What you will do:
Every line below between the one holding "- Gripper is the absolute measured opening" and the one holding "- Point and", inclusive, should be copied exactly, and no other line.

Provided material:
⟨
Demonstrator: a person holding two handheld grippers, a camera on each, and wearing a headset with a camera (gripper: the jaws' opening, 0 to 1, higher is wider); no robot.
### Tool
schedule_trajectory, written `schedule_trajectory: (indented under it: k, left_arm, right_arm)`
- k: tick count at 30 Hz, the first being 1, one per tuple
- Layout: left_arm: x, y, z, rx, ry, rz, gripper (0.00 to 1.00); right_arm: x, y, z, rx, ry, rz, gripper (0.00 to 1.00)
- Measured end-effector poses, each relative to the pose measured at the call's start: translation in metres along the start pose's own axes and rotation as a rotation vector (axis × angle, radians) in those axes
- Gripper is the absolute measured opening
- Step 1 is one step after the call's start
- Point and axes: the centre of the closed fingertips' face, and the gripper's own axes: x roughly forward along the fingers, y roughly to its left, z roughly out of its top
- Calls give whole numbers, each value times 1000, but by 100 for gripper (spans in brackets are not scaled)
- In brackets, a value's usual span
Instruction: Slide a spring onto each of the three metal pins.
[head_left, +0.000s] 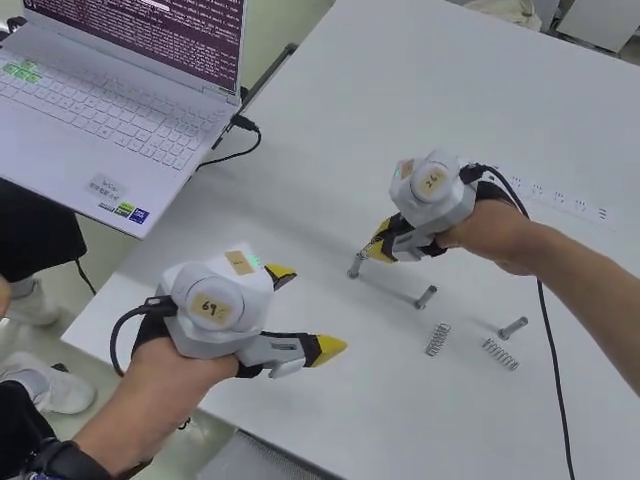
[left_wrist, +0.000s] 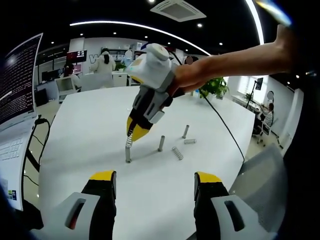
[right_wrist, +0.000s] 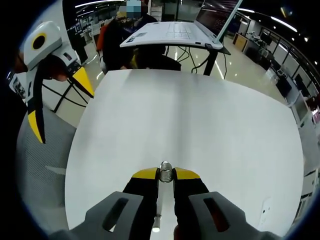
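Three short metal pins stand upright on the white table (head_left: 400, 90): one on the left (head_left: 355, 265), one in the middle (head_left: 426, 296), one on the right (head_left: 513, 326). My right gripper (head_left: 381, 250) is shut on a spring (right_wrist: 166, 172) held just above the left pin (left_wrist: 128, 154); the spring (left_wrist: 129, 141) hangs from its yellow tips. Two more springs (head_left: 437, 339) (head_left: 499, 354) lie flat near the other pins. My left gripper (head_left: 305, 310) hovers open near the table's front edge, holding nothing, its jaws (left_wrist: 155, 177) pointing at the pins.
An open laptop (head_left: 110, 90) sits on a stand at the far left, with a black cable (head_left: 235, 150) running off it. A power strip (head_left: 560, 195) lies at the table's right side. The table's front edge (head_left: 200, 400) is close under my left hand.
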Motion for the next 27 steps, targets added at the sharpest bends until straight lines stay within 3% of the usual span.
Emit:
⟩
Solution to the exercise:
- Gripper is the absolute measured opening
- Step 1 is one step after the call's start
- Point and axes: the centre of the closed fingertips' face, and the gripper's own axes: x roughly forward along the fingers, y roughly to its left, z roughly out of its top

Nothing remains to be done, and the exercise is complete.